Context Institute Consumer Culture Stanford Research Institute Impending Catastrophe Etymological Sense 
These keywords were added by machine and not by the authors. This process is experimental and the keywords may be updated as the learning algorithm improves.

Introduction

Self-actualization needs, as identified by psychologist Abraham Maslow, are the needs related to achieving peak human flourishing.

Key Information

Abraham Maslow conceived of self-actualization as an ideal psychological end state that a human being might reach after largely satisfying other, more fundamental needs. Maslow’s theory was that humans have a “hierarchy of needs” that existential urgency drives them to address in a particular order. At the bottom of the hierarchy are physiological needs, such as need for air, water, food, and a functional body temperature (Maslow 1954/1970, pp. 35–38). Next are safety needs, like security, protection from physical and psychological harm, and a sense of law and order having the edge over chaos (pp. 39–43). Next are belongingness and love needs, such as with a romantic partner, with friends and family, and with broader circles like social groups, religions, and nations (pp. 43–45). Next are esteem needs, consisting of first the need for the kind of competence and mastery that assures autonomy, and second the need for esteem from others that assures prestige, status, fame, or dominance (pp. 45–47). At the top of the hierarchy is self-actualization, and Maslow anticipated that satisfying this ultimate need would lead to a melting away of all need-driven motivated striving, letting subsequent action be more purely expressive and spontaneous (p. 33).

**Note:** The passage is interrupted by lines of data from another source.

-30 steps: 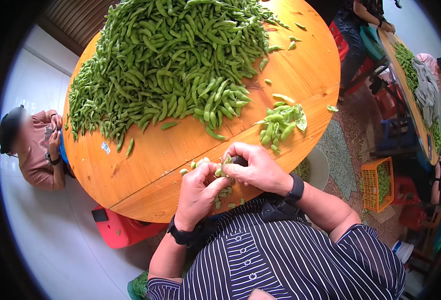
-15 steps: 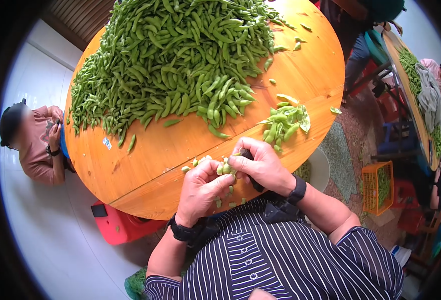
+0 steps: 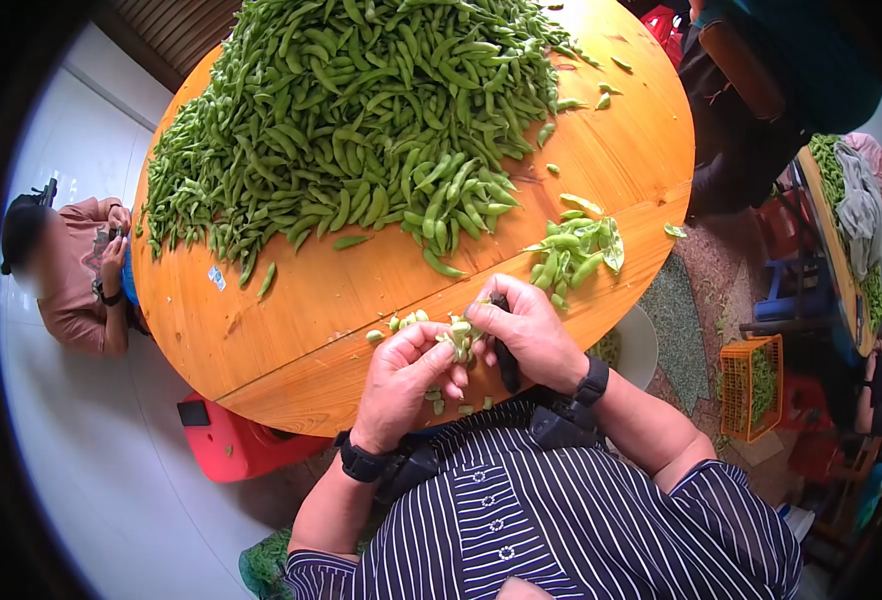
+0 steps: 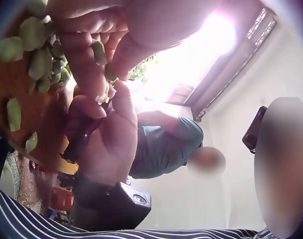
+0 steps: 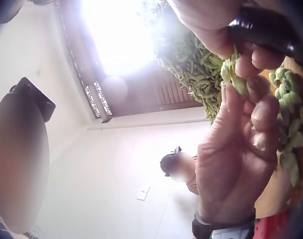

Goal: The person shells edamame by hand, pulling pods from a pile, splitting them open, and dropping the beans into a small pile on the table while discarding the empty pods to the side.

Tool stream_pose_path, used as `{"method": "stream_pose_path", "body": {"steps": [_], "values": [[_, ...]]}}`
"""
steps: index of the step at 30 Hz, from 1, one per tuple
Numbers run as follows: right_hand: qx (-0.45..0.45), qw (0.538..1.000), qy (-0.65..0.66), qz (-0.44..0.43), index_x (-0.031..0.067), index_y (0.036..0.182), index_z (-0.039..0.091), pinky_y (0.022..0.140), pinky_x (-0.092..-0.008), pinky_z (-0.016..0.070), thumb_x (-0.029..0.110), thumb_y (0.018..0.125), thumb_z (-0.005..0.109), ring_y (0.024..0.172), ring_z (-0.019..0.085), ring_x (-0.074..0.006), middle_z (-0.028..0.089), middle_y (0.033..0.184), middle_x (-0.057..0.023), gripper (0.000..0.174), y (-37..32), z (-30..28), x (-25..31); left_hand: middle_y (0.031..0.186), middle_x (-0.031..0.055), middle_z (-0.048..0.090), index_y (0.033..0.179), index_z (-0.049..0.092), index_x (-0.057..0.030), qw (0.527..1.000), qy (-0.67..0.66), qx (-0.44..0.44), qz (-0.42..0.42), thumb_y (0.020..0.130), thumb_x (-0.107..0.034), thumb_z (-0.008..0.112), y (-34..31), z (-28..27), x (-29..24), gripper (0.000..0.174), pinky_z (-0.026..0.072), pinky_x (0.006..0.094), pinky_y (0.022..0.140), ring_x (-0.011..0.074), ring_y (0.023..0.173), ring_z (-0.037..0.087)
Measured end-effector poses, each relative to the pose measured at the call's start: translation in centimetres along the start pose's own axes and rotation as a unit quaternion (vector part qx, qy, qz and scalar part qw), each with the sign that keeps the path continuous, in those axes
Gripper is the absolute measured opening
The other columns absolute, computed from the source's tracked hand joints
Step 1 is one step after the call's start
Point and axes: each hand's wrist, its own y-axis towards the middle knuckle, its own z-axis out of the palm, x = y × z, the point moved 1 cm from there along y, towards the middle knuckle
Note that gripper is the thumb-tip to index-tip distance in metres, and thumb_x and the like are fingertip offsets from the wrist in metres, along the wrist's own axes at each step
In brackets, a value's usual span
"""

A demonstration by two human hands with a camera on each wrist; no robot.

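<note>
Both hands meet over the table's near edge at a green soybean pod [image 5: 231, 74] with pale beans showing. My left hand [image 3: 401, 365] pinches the pod between thumb and fingers; loose shelled beans [image 4: 39, 62] lie beside it on the wood. My right hand [image 3: 533, 335] has thumb and forefinger at the pod's other end. The other right fingers curl round a dark, glossy handle-like thing [image 5: 268, 31], which sticks out below the palm; its far end is hidden. A small bunch of pods [image 3: 573, 250] lies beyond the right hand.
A big heap of soybean pods [image 3: 341, 130] covers the far side of the round wooden table [image 3: 311, 330]. A person [image 3: 86, 270] sits at left; another person [image 3: 771, 80] is at upper right. A red stool [image 3: 231, 440] and an orange crate [image 3: 751, 390] stand beside the table.
The fingers have shifted at the pod, and more of the dark handle shows below my right hand. At upper right a person has come closer to the table.
</note>
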Motion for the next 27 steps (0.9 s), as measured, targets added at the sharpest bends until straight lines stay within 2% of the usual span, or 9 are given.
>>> {"method": "stream_pose_path", "body": {"steps": [3, 6, 9, 11, 12, 16, 22, 24, 27], "values": [[-0.017, 1.000, -0.004, -0.016, 0.0051, 0.090, 0.053, 0.050, -0.0201, 0.0469, 0.016, 0.096, 0.062, 0.058, 0.057, -0.0055, 0.062, 0.071, -0.0020, 0.016, 0.0, 0.0, 0.2, 0.084, 0.0075, 0.067, 0.111, 0.057, -0.0019, 1.000, 0.000, -0.006, -0.006, 0.101, -0.013, 0.056, 0.0, -0.2, 0.1, 0.015, 0.0527, 0.0214, 0.062, 0.0094, 0.066, 0.063], [-0.027, 0.997, -0.063, -0.039, 0.0042, 0.086, 0.054, 0.051, -0.0226, 0.0458, 0.015, 0.094, 0.064, 0.059, 0.056, -0.0059, 0.061, 0.070, -0.0012, 0.017, -0.1, -0.1, 0.2, 0.085, 0.0076, 0.066, 0.114, 0.057, -0.0018, 1.000, -0.009, -0.008, -0.014, 0.102, -0.014, 0.054, 0.1, -0.3, 0.1, 0.017, 0.0531, 0.0212, 0.062, 0.0100, 0.066, 0.063], [-0.053, 0.983, -0.154, -0.086, 0.0015, 0.082, 0.054, 0.053, -0.0266, 0.0456, 0.013, 0.091, 0.066, 0.059, 0.055, -0.0087, 0.060, 0.068, -0.0038, 0.019, -0.3, 0.3, 0.2, 0.087, 0.0067, 0.066, 0.114, 0.057, -0.0021, 0.999, -0.036, -0.019, -0.018, 0.103, -0.016, 0.054, 0.1, -0.1, -0.3, 0.019, 0.0532, 0.0204, 0.062, 0.0101, 0.067, 0.063], [-0.093, 0.927, -0.314, -0.182, -0.0008, 0.081, 0.053, 0.055, -0.0299, 0.0464, 0.010, 0.088, 0.065, 0.059, 0.055, -0.0133, 0.058, 0.066, -0.0088, 0.017, -0.7, 0.9, 0.9, 0.089, 0.0054, 0.065, 0.114, 0.058, -0.0023, 0.999, -0.034, -0.019, -0.015, 0.102, -0.018, 0.056, 0.1, 0.2, -0.4, 0.020, 0.0532, 0.0196, 0.062, 0.0095, 0.070, 0.063], [-0.097, 0.926, -0.315, -0.185, -0.0017, 0.082, 0.053, 0.056, -0.0314, 0.0474, 0.010, 0.086, 0.066, 0.058, 0.057, -0.0169, 0.057, 0.065, -0.0133, 0.018, -0.8, 1.1, 1.0, 0.089, 0.0054, 0.065, 0.114, 0.058, -0.0023, 0.999, -0.034, -0.019, -0.015, 0.102, -0.018, 0.056, 0.1, 0.4, -0.4, 0.020, 0.0532, 0.0196, 0.062, 0.0095, 0.070, 0.063], [-0.086, 0.936, -0.287, -0.185, -0.0011, 0.082, 0.054, 0.056, -0.0322, 0.0478, 0.010, 0.086, 0.067, 0.058, 0.059, -0.0179, 0.059, 0.066, -0.0130, 0.018, -1.2, 1.6, 1.5, 0.090, 0.0043, 0.065, 0.113, 0.059, -0.0017, 0.999, 0.004, -0.044, -0.005, 0.099, -0.018, 0.061, 0.0, 0.7, -0.8, 0.022, 0.0536, 0.0209, 0.063, 0.0086, 0.072, 0.062], [-0.072, 0.929, -0.297, -0.210, -0.0009, 0.083, 0.056, 0.055, -0.0303, 0.0467, 0.011, 0.086, 0.069, 0.060, 0.059, -0.0140, 0.060, 0.066, -0.0104, 0.018, -1.0, 0.9, 0.7, 0.089, 0.0042, 0.066, 0.114, 0.061, -0.0008, 0.999, 0.001, -0.038, 0.008, 0.098, -0.012, 0.062, 0.0, 0.0, -0.5, 0.020, 0.0535, 0.0223, 0.065, 0.0092, 0.073, 0.063], [-0.071, 0.945, -0.275, -0.163, -0.0001, 0.087, 0.058, 0.058, -0.0248, 0.0450, 0.011, 0.087, 0.070, 0.067, 0.054, -0.0057, 0.061, 0.074, -0.0030, 0.017, -1.1, 0.7, 0.8, 0.091, 0.0043, 0.066, 0.114, 0.062, -0.0014, 0.999, 0.007, -0.038, 0.006, 0.097, -0.009, 0.062, 0.0, 0.1, -0.5, 0.019, 0.0532, 0.0224, 0.065, 0.0099, 0.075, 0.063], [-0.075, 0.943, -0.280, -0.163, 0.0002, 0.087, 0.058, 0.058, -0.0245, 0.0446, 0.011, 0.087, 0.070, 0.067, 0.053, -0.0053, 0.060, 0.074, -0.0020, 0.016, -1.1, 0.7, 0.7, 0.092, 0.0054, 0.067, 0.115, 0.062, -0.0007, 0.998, 0.011, -0.059, 0.028, 0.097, -0.008, 0.061, 0.1, 0.2, -0.6, 0.020, 0.0534, 0.0227, 0.066, 0.0109, 0.075, 0.064]]}}
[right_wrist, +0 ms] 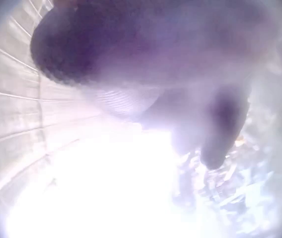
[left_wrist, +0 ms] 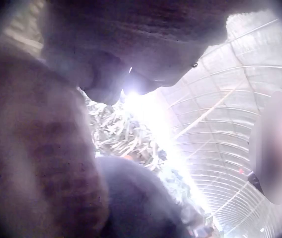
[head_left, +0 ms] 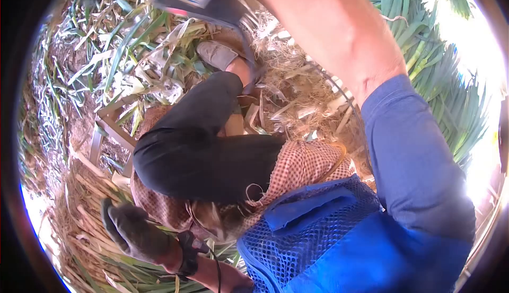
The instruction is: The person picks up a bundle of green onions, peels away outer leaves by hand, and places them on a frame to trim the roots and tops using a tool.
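My left hand (head_left: pixel 132 232), in a dark grey-green work glove, is at the lower left of the head view. Its fingers lie fairly straight and grip nothing. Beneath and beside it lies a bundle of long-stalked onion plants (head_left: pixel 87 219), with pale stalks and roots toward the left. Stretched across the top is my right arm; in the head view most of that hand is beyond the upper edge. The right wrist view, washed out by glare, shows my gloved right hand (right_wrist: pixel 180 64) with its fingers (right_wrist: pixel 220 129) extended, and no object shows in its grasp.
Green onion tops (head_left: pixel 424 54) are heaped at the right. Loose leaves (head_left: pixel 132 44) litter the ground at the upper left, with roots and trimmings (head_left: pixel 302 97) in the middle. A metal frame (head_left: pixel 114 131) stands near my bent leg (head_left: pixel 196 139). Curved tunnel ribs (left_wrist: pixel 215 129) arch overhead.
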Available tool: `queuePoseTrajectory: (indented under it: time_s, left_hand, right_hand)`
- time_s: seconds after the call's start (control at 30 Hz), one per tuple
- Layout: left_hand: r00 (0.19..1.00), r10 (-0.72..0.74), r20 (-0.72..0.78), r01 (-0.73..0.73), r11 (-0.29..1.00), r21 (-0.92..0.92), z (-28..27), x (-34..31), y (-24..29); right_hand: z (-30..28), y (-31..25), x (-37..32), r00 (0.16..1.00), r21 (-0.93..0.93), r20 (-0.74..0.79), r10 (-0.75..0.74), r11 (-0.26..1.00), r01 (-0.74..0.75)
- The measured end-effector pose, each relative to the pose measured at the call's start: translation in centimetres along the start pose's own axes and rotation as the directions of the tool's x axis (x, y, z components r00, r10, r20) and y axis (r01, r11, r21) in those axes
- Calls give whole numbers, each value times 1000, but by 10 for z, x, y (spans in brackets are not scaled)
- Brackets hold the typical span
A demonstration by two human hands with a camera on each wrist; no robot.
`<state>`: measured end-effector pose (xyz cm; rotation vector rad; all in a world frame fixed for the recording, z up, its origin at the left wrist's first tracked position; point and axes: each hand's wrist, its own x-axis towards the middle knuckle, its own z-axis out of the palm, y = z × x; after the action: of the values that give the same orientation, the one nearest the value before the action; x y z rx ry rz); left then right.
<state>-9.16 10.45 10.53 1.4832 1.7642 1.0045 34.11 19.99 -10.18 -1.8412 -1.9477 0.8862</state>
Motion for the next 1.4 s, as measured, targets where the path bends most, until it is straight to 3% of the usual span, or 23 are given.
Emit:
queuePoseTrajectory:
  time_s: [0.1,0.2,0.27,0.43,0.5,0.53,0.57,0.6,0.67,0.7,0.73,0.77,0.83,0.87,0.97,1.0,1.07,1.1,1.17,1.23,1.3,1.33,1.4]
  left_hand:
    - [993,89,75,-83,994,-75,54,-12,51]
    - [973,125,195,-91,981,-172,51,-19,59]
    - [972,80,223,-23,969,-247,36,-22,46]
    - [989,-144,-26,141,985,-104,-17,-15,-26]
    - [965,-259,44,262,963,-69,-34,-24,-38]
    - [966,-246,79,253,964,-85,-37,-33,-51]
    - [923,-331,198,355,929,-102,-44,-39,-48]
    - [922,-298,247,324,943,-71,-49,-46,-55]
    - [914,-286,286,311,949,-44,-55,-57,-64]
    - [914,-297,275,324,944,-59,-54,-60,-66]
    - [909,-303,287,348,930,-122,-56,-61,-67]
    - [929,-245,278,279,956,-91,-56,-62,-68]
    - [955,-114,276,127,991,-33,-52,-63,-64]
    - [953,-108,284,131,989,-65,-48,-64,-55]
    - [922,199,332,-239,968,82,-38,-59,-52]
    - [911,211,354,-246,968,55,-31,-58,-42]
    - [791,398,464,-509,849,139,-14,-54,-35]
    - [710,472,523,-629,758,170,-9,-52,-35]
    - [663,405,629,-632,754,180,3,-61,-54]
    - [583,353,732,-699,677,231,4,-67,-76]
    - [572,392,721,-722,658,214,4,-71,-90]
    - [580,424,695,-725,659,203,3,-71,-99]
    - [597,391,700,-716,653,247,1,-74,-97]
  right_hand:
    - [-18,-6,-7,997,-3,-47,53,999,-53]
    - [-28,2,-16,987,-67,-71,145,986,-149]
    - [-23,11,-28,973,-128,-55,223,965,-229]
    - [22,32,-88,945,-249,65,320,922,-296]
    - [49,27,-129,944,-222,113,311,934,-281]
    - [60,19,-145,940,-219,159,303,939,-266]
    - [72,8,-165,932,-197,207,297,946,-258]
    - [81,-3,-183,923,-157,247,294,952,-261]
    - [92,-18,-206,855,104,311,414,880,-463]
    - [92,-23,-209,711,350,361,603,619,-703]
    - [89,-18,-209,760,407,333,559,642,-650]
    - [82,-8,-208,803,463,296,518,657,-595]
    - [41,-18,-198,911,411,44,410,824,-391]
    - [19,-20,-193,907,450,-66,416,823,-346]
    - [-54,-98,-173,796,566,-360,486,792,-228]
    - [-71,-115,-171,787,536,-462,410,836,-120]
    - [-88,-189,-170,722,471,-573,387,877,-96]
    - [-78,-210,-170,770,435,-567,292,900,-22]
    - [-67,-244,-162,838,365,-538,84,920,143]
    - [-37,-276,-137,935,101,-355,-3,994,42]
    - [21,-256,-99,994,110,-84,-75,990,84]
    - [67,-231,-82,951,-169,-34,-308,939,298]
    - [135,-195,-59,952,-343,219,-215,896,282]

According to Maslow, the urge to satisfy a higher need is less likely to occur if a lower need is not sufficiently satisfied. Maslow did not understand his own hierarchy rigidly, however, and noted a number of possible exceptions to it, like martyrs who “will give up everything for the sake of a particular ideal, or value” (Maslow 1954/1970, p. 53). The basic reasoning behind his hierarchical need system was simply that, “we should never have the desire to compose music or create mathematical systems, or to adorn our homes, or to be well dressed if our stomachs were empty most of the time, or if we were continually dying of thirst, or if we were continually threatened by an always impending catastrophe, or if everyone hated us” (p. 24).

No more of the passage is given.